The early bird gets the trademark, a lesson Twitter Inc. is learning the hard way.

"Tweet" may be ubiquitous slang for the microblogging site's 140-character posts. But Twitter has struggled unsuccessfully to trademark the word. The U.S. Patent and Trademark Office has suspended the site's trademark applications for tweet because other companies applied to trademark various versions of the mark before Twitter did.

Now Twitter has gone to federal court. The company filed a suit this month in the Northern District asking a judge to cancel a registered trademark for the phrase "Let Your Ad Meet Tweets." Twittad, an online advertising company, registered the phrase.

"Twitter's organic growth has taken many forms, including a widespread, dictionary-documented association of the word 'Tweet' with the use of Twitter," the company said in a statement. "It is in the best interests of our users and developers for the meaning of 'tweet' to be preserved to prevent any confusion, so we are taking action to protect its meaning."

It's an all-too-typical situation for many startups, said Marlene Williams, an IP partner at Nixon Peabody in San Francisco who specializes in trademark portfolio management. They don't realize just how valuable a certain mark may become, and they wait too long to apply for a trademark.

"If they become wildly successful, this can follow," Williams said. "Now, instead of spending a few thousand dollars for a trademark application, Twitter will spend tens of thousands of dollars if not more, just to get their mark registered."

Twitter filed its first application to trademark tweet in April 2009, according to USPTO records. Twitter's request was suspended, or put on hold, in January 2010 because applications for "tweetmarks," "cotweet" and "tweetphoto" had already been submitted.

Twitter tried again in August 2010, and the PTO declined to grant the mark, citing the conflict with Twittad's "Let Your Ad Meet Tweets," which was registered on Oct. 20, 2009. Twitter amended its application, and it was put on hold. Officials from Twitter, and its lawyers at Fenwick & West, declined to elaborate on why the company waited to file a trademark application for tweet.

IP lawyers speculate there could be many reasons, from financial constraints to wanting business partners to use the word tweet and help generate buzz. Twitter may have thought it could rely on common law rights, which are based on use and priority of use, and could choose to wait until it became successful before prosecuting the marks.

But proving common law rights can be difficult, even when a company's mark is successful, lawyers said. And now overuse of tweet is becoming a problem for Twitter. So it's taking steps to rein it in.

"Twitter doesn't want tweet to become generic for that type of communication," said Susan Hollander, an IP partner at K&L Gates in Palo Alto. "Theoretically, anyone could use that mark. And if that happens, it will no longer be associated with Twitter."

Companies have a few options in these situations. They can oppose rival trademark applications. Twitter did not oppose the trademark application for "Let Your Ad Meet Tweets." But it has opposed applications for "25 Tweets," "Tweetmarks," "Tweetiator," "Luvtweet" and others.

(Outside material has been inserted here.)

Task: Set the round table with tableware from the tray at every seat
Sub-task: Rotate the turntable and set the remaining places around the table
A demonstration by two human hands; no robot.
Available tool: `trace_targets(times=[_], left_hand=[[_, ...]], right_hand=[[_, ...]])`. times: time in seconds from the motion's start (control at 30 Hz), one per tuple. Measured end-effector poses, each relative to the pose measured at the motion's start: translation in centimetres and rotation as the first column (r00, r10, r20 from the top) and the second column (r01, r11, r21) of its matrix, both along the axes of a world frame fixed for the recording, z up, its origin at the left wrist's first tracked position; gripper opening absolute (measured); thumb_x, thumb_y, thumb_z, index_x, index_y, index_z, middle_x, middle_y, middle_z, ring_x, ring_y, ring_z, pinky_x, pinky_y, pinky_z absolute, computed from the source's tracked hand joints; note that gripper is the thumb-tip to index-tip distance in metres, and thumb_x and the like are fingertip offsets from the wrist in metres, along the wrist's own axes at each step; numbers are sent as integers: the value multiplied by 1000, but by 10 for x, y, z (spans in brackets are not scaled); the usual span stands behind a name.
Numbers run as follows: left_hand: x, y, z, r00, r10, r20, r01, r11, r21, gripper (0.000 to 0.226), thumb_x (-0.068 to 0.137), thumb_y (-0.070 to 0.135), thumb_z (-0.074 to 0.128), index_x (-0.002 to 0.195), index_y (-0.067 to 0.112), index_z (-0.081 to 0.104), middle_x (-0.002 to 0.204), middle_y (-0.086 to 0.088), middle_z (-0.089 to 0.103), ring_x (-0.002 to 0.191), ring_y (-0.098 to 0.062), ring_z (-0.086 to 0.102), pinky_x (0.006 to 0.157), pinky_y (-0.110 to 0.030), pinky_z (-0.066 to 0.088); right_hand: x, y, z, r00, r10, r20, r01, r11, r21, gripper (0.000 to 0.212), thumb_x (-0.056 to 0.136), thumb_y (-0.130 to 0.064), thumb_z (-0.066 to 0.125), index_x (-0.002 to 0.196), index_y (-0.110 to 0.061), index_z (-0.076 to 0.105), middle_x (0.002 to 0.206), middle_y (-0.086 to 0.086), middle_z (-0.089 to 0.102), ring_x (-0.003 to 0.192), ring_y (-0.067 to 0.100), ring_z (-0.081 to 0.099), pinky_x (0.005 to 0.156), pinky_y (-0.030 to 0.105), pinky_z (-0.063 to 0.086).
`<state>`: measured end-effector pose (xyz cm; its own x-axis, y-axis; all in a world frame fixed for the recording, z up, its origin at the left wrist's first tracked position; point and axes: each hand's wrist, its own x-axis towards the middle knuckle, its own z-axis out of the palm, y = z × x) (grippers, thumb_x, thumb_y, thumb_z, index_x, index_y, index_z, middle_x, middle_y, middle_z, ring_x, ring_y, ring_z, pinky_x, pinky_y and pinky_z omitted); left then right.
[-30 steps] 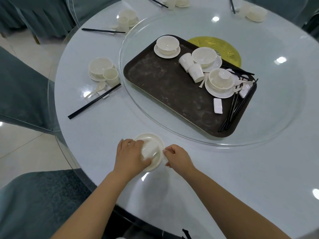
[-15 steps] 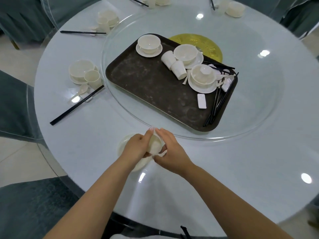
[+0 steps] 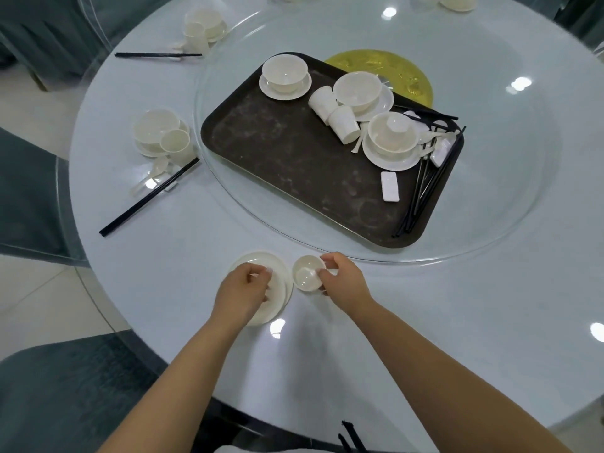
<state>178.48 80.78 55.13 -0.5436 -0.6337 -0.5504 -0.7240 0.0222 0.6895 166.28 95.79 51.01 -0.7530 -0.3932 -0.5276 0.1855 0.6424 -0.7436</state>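
At the table's near edge lies a white saucer (image 3: 253, 261) with a bowl on it, mostly hidden under my left hand (image 3: 243, 291), whose fingers curl over the bowl. Just to its right my right hand (image 3: 343, 282) holds a small white cup (image 3: 307, 277) by its side, tilted, at the table surface. The dark brown tray (image 3: 287, 158) sits on the glass turntable and carries bowls on saucers (image 3: 284, 76), two lying cups (image 3: 336, 114), spoons, a white chopstick rest (image 3: 389, 186) and black chopsticks (image 3: 425, 188).
The round white table (image 3: 425, 322) has set places at the left (image 3: 160, 132) and far left (image 3: 204, 27), each with bowl, cup, spoon and chopsticks. A gold disc (image 3: 408, 80) lies behind the tray. Teal chairs (image 3: 65, 387) stand around the table.
My right hand has lifted the small cup off the bowl and moved it to the right of the saucer. My left hand stays on the bowl.
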Motion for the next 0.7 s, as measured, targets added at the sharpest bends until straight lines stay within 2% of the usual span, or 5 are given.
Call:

Companies can buy the companies that own rival trademarks. Tweetdeck, an application for organizing the display of tweets, applied to trademark its name in April 2009. Twitter bought the company in May for more than $40m.

Or companies can take their grievances to court, as Twitter has done with Twittad. It's an unusual step but it sends a clear message, said Neil Smith, an IP partner at Ropers Majeski Kohn & Bentley in San Jose.

"They want to set the tone of being aggressive," Smith said. "It sends a signal to the world, we may have a little dispute with the trademark office, but we will file suit against you in San Francisco, which may make your life miserable."